Fico pensando nos amigos de infância, afetos que pareciam inseparáveis, mas que a vida se encarregou de dar a eles rumos distintos, para nunca mais se cruzarem...

Fico pensando nas famílias, cuja união parecia indissolúvel, e que, de repente, se separaram, tomando novos caminhos, compondo outras famílias...

Fico pensando na casa construída com muita luta e à qual se prometeu conservação constante, e que, de um momento para outro é abandonada por um novo interesse e que vem a desmoronar junto com o sonho que a projetou...

Fico pensando no corpo saudável que abriga uma mente realizadora e que caminha para uma vida plena; que, de repente, é surpreendido por uma doença incurável e se vê obrigado a renunciar não só à plenitude, mas também à vida...

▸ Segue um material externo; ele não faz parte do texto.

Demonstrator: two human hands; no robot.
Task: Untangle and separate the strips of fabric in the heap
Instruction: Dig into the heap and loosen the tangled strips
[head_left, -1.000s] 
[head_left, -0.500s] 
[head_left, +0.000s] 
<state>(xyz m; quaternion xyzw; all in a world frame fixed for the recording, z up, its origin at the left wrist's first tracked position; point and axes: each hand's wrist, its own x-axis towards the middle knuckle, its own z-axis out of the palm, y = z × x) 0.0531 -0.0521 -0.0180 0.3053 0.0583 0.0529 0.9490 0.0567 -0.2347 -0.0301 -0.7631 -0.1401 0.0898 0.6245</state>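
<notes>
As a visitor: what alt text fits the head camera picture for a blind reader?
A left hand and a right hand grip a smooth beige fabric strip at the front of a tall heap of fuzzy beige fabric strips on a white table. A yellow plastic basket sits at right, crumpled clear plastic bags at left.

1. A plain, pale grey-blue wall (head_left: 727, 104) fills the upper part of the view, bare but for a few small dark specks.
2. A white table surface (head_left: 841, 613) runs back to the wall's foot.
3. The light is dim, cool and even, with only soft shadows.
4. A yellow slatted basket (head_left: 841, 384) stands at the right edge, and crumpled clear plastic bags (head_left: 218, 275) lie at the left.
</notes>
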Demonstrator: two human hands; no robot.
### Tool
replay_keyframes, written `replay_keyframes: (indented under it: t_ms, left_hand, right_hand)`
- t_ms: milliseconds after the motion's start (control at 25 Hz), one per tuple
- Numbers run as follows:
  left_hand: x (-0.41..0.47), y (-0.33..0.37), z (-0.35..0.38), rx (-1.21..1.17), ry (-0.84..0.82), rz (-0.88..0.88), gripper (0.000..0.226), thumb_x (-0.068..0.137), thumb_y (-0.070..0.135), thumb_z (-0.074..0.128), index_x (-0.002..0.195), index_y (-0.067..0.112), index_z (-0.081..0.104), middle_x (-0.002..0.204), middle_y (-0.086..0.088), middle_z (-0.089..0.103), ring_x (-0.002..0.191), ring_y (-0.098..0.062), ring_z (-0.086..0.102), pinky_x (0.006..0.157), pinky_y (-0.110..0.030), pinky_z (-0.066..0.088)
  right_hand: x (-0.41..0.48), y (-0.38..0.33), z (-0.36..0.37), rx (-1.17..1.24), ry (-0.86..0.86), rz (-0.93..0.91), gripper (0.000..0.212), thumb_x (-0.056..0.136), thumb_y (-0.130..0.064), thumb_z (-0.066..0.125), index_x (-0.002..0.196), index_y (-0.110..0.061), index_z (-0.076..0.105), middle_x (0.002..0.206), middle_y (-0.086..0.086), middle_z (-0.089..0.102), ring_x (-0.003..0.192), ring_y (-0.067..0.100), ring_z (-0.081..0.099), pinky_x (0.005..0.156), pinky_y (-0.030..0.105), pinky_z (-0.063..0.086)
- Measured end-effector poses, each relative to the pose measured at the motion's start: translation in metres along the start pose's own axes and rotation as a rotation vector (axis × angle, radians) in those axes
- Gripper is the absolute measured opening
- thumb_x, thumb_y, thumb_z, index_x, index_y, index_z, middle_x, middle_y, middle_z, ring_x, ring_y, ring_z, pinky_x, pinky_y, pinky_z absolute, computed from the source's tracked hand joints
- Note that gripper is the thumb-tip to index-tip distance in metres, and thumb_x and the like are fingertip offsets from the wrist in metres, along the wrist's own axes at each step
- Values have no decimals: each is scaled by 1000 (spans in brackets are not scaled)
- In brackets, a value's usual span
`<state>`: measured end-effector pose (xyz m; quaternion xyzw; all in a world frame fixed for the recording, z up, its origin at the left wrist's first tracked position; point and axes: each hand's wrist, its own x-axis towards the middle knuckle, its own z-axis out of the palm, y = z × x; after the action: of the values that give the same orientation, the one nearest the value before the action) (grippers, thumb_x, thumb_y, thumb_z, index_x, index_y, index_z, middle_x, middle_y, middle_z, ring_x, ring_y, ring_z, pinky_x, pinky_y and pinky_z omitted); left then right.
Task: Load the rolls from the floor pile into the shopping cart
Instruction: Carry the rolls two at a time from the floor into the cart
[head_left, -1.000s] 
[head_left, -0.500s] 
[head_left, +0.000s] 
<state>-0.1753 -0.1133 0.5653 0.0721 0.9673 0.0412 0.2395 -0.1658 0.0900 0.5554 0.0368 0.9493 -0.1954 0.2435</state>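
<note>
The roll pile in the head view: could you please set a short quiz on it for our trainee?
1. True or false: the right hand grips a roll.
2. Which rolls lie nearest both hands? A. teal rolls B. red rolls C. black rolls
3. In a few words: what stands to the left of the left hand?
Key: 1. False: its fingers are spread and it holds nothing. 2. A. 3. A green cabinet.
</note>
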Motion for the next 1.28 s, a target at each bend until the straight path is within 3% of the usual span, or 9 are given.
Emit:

Fico pensando no amor jurado, na crença absoluta de que nada poderia abalar seus alicerces tão bem fundamentados, e que, de repente, tomado de assalto por coisas muito inferiores a ele, deixa-se subjugar e renuncia à sua própria perfeição...

Se tudo é transitório e devemos aceitar esse fato, porque temos em nós a idéia de duração, a idéia da eternidade?

Plagiando Vinicius de Morais:- se é para desfazer, por quê fazer?